Martha were one of the weekend’s big successes. Having toiled away, playing countless gigs over the last 18 months or so, their hard works finally seems to be paying off. Not only was the sizable mid-afternoon crowd bouncing around to their two EPs of neat, melodic, Buzzcocks-ish punk pop, but they came second only to The Tuts in the t-shirt competition; everywhere you looked there was a Martha tshirt; surely a sign of the high regard they’re already held in by the scenesters.

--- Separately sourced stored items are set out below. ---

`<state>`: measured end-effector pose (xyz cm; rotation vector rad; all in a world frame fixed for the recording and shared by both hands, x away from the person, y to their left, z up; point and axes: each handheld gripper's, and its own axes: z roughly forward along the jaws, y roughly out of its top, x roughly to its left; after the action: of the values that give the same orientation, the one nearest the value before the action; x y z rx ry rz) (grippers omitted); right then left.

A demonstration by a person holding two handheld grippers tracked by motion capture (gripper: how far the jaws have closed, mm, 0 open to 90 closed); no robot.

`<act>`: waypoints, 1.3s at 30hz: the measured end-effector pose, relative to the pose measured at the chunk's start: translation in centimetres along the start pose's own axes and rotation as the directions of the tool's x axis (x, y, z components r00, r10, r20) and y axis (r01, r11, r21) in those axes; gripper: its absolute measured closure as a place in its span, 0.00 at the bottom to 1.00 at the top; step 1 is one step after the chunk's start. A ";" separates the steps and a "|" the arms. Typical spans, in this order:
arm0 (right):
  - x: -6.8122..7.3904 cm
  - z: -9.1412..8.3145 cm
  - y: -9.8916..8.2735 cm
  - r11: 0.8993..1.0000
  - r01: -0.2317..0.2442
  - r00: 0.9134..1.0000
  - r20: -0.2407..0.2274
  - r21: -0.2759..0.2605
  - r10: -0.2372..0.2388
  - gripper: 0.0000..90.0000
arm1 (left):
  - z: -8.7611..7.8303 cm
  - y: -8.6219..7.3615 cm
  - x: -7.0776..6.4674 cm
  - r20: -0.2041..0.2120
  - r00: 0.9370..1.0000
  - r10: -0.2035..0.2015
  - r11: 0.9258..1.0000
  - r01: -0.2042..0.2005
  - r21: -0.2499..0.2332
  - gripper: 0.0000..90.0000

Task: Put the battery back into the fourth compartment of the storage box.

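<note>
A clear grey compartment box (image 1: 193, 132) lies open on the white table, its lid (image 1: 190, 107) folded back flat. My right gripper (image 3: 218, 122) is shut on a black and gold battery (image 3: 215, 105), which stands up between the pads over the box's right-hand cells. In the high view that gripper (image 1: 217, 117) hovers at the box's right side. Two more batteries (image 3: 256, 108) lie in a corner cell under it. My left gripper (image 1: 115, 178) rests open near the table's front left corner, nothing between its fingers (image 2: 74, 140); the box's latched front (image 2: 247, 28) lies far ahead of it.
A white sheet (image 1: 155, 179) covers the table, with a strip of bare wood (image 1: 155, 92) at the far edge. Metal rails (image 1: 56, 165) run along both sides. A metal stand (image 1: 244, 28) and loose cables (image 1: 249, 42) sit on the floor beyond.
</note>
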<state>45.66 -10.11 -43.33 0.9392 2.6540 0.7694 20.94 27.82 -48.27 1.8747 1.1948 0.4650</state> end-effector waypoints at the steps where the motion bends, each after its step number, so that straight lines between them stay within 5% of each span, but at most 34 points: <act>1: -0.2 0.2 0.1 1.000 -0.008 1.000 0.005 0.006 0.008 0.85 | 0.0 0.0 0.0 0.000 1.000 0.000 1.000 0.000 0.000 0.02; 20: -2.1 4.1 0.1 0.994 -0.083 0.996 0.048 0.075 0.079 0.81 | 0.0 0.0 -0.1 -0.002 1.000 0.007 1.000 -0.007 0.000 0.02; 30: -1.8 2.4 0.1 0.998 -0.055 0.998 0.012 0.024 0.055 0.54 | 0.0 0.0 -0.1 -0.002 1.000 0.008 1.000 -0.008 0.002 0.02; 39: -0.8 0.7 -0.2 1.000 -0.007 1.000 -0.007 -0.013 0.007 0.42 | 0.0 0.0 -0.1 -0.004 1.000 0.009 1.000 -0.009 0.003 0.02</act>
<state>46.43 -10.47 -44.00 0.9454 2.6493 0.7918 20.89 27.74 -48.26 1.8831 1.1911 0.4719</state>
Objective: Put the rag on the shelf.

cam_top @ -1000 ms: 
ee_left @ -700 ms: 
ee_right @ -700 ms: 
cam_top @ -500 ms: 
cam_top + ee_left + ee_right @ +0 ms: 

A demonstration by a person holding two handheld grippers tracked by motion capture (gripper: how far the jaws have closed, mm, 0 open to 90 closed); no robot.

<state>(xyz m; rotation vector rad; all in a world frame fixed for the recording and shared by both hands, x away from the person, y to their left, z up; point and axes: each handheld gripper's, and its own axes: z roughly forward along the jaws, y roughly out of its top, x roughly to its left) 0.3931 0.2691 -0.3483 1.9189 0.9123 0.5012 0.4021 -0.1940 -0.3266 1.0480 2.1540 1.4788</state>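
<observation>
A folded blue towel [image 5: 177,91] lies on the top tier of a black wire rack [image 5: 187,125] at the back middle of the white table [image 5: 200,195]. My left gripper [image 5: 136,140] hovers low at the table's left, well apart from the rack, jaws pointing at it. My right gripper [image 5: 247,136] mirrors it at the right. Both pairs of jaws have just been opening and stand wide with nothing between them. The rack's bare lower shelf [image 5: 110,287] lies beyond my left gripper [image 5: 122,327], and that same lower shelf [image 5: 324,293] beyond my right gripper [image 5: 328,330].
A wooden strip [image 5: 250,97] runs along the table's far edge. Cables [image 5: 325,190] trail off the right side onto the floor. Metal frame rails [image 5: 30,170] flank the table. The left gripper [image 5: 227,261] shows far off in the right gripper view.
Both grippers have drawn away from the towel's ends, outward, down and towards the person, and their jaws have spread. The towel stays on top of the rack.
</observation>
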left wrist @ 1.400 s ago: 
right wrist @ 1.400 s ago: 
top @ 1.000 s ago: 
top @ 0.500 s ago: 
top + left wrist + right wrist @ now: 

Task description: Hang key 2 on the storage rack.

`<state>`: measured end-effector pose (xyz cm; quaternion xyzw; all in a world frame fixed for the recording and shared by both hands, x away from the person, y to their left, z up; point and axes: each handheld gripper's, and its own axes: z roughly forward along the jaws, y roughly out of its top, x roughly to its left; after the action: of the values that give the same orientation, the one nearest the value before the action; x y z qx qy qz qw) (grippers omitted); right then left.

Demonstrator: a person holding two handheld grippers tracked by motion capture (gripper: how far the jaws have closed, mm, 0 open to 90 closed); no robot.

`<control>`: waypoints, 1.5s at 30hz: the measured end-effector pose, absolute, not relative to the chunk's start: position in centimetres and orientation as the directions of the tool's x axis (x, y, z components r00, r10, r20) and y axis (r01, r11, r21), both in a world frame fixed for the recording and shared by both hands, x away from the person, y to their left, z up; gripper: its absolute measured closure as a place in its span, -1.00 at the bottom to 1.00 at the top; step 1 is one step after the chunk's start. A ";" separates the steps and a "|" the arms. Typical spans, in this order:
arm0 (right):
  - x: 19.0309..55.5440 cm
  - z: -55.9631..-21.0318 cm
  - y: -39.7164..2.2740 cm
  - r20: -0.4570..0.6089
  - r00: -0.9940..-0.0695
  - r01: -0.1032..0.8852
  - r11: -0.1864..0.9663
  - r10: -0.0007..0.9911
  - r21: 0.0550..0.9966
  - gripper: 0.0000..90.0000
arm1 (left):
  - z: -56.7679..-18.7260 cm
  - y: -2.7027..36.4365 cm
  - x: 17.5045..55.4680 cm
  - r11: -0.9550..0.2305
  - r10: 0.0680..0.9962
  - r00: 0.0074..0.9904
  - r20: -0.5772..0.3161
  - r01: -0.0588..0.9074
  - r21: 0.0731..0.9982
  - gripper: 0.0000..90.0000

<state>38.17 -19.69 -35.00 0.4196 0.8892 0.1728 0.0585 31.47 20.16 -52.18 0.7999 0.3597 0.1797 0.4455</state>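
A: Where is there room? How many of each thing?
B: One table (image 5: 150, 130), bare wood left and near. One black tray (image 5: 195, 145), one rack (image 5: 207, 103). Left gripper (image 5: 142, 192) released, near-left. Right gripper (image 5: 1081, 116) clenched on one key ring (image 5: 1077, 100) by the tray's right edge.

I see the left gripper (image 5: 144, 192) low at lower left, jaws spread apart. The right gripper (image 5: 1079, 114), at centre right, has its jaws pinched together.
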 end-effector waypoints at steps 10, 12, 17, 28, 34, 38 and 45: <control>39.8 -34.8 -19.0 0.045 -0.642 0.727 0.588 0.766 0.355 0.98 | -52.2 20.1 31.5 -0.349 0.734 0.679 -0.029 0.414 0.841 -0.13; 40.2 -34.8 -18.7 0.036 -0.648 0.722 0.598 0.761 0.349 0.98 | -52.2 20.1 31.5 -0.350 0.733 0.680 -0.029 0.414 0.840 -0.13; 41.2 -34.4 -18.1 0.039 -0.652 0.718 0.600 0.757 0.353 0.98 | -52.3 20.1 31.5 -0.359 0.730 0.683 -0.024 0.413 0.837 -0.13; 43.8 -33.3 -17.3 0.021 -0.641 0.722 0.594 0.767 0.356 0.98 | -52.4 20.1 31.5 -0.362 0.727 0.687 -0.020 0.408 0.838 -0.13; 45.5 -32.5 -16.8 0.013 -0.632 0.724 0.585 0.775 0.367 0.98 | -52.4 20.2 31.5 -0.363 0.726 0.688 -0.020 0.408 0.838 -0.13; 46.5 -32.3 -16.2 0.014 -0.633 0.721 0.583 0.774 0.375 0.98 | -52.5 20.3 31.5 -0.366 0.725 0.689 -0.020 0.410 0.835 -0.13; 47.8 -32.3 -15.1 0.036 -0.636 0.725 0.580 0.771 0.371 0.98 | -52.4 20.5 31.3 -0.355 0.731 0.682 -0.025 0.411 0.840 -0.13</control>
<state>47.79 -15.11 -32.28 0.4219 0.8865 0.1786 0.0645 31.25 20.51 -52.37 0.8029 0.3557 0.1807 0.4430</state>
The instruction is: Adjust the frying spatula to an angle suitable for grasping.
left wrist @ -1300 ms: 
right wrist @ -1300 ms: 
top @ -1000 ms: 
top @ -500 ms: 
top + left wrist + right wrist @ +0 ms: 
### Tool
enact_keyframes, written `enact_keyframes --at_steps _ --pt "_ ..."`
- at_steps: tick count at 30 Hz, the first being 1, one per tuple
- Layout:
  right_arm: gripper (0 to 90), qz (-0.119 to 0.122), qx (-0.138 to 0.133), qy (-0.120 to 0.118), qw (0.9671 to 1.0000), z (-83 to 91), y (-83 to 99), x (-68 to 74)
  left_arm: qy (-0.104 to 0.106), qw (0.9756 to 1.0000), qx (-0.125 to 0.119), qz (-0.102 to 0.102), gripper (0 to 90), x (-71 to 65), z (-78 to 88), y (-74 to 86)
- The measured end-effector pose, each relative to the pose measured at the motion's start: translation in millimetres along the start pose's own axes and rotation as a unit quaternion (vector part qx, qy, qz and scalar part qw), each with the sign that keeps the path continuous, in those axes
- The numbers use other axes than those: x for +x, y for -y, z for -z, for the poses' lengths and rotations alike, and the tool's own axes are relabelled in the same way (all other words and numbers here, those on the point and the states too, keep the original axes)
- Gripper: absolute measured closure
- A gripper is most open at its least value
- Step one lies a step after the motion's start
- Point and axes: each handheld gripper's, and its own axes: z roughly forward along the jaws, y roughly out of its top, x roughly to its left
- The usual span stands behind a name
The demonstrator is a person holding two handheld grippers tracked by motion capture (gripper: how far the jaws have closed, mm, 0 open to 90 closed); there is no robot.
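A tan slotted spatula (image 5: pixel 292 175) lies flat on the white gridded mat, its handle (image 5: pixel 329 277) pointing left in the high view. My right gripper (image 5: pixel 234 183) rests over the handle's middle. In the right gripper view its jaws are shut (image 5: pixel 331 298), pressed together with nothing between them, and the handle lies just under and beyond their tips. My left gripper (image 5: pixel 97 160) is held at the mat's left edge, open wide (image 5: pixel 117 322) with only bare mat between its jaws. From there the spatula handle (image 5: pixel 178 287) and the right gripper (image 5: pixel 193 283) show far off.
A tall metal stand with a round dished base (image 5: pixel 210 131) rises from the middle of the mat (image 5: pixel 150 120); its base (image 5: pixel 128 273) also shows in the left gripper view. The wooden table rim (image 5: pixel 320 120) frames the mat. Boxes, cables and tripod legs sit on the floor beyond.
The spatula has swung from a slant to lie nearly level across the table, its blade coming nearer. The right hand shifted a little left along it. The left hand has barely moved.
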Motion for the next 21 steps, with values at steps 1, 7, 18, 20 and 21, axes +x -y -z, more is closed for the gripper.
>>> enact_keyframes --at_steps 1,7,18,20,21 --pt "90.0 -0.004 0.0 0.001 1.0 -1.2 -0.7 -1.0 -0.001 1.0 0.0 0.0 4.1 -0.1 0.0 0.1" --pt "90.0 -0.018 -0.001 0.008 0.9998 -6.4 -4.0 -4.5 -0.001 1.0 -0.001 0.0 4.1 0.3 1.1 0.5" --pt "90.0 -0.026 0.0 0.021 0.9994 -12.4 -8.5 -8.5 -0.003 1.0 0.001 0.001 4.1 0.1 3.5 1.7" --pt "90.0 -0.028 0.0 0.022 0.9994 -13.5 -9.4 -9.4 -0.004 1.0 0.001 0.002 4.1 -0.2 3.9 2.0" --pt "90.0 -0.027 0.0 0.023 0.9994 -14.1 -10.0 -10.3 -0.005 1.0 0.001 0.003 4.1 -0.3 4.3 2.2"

The merchandise tent played host to a series of unplugged shows, announced each morning via a small chalkboard in the corner of the tent. This year it included some bands who weren’t officially on the line-up, including The Tigercats, Colour Me Wednesday and The Just Joans, whose singalong versions of If You Don’t Pull and What Do We Do Now were in equal parts rousing and tear inducing.
Amidst all the chaos, NYC’s The Ballet sounded classy, with finely crafted, clever and heart wrenching pop songs. Milky Wimpshake’s recent, fifth album, Heart and Soul in The Milky Way, could easily have been lifted from any of their records from the last two decades, and this weekend its songs stand up against the classics; Without You and Chemical Spray fit in nicely amongst their older, wonky folk punk.
The moment of the weekend was, typically, one that only a handful of festival goers witnessed. Derbyshire trio Haiku Salut’s debut album, Tricolore, has been whipping up a quiet storm since its release earlier this year. It’s a gorgeous collection of blissed out beats, xylophones and curious cluckings – but their show in the 100 capacity church took it beyond ‘gorgeous’ and into the gobsmackingly stunning. With cardboard taped over the windows, plunging the church into near darkness, a series of vintage lamps scattered across the stage flashed in time as they hammered keys, strummed strings and tinkered with the accordion. It was breathtaking, and those who’d queued to cram in left feeling really rather smug.
The weekend came to a close at the campsite disco with bands – both those who’d been playing and those who’d just come along for fun – and fans alike passing around bottles of Buckfast and recycling Helen Love’s golden confetti by clambering up poles and throwing it into the air. Which just about says it all, really.